** Problem to work on **
Lines from the first one down to the one containing "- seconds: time" in the data below are the only ones needed; please return them exactly, both ends included.

◇ ◇ ◇ ◇ ◇

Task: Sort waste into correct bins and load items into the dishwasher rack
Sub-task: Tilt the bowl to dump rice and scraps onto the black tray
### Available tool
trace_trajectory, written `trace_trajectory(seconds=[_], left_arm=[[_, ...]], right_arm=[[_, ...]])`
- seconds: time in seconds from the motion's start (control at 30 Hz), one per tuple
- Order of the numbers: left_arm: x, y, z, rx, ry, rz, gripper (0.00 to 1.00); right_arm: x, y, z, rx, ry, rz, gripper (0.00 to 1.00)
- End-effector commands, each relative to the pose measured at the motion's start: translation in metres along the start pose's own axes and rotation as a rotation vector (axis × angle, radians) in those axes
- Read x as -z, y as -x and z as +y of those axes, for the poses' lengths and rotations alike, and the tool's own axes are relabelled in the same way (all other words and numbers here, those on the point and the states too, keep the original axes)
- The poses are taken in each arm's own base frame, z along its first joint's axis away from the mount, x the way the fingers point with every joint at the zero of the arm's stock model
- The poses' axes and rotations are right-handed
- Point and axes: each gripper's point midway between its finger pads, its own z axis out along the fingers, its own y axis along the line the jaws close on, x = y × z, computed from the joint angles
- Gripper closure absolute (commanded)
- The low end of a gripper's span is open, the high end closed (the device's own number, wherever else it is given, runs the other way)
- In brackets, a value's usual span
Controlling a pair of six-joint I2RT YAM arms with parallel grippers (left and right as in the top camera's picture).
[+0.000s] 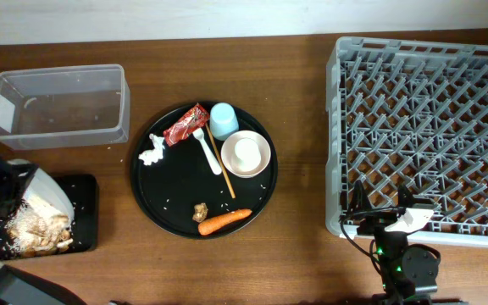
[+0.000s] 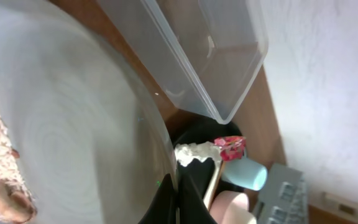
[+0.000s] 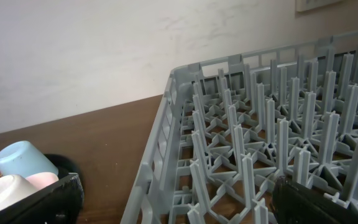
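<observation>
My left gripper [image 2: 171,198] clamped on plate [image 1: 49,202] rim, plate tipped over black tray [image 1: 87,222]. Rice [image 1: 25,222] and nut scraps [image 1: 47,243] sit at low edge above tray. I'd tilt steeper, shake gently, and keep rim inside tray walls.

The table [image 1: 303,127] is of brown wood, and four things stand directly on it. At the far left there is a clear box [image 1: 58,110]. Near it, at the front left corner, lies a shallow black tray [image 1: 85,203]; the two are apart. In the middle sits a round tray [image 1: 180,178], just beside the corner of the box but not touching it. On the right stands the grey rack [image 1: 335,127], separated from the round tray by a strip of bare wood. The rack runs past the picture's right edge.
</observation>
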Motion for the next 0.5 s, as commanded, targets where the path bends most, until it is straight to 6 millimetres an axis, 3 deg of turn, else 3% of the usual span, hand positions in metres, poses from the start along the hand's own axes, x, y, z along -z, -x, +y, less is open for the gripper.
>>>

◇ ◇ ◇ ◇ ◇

** Result of this exercise **
Task: Sort waste into correct bins and load items into the dishwasher rack
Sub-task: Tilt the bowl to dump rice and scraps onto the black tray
### Available tool
trace_trajectory, written `trace_trajectory(seconds=[_], left_arm=[[_, ...]], right_arm=[[_, ...]])`
- seconds: time in seconds from the motion's start (control at 30 Hz), one per tuple

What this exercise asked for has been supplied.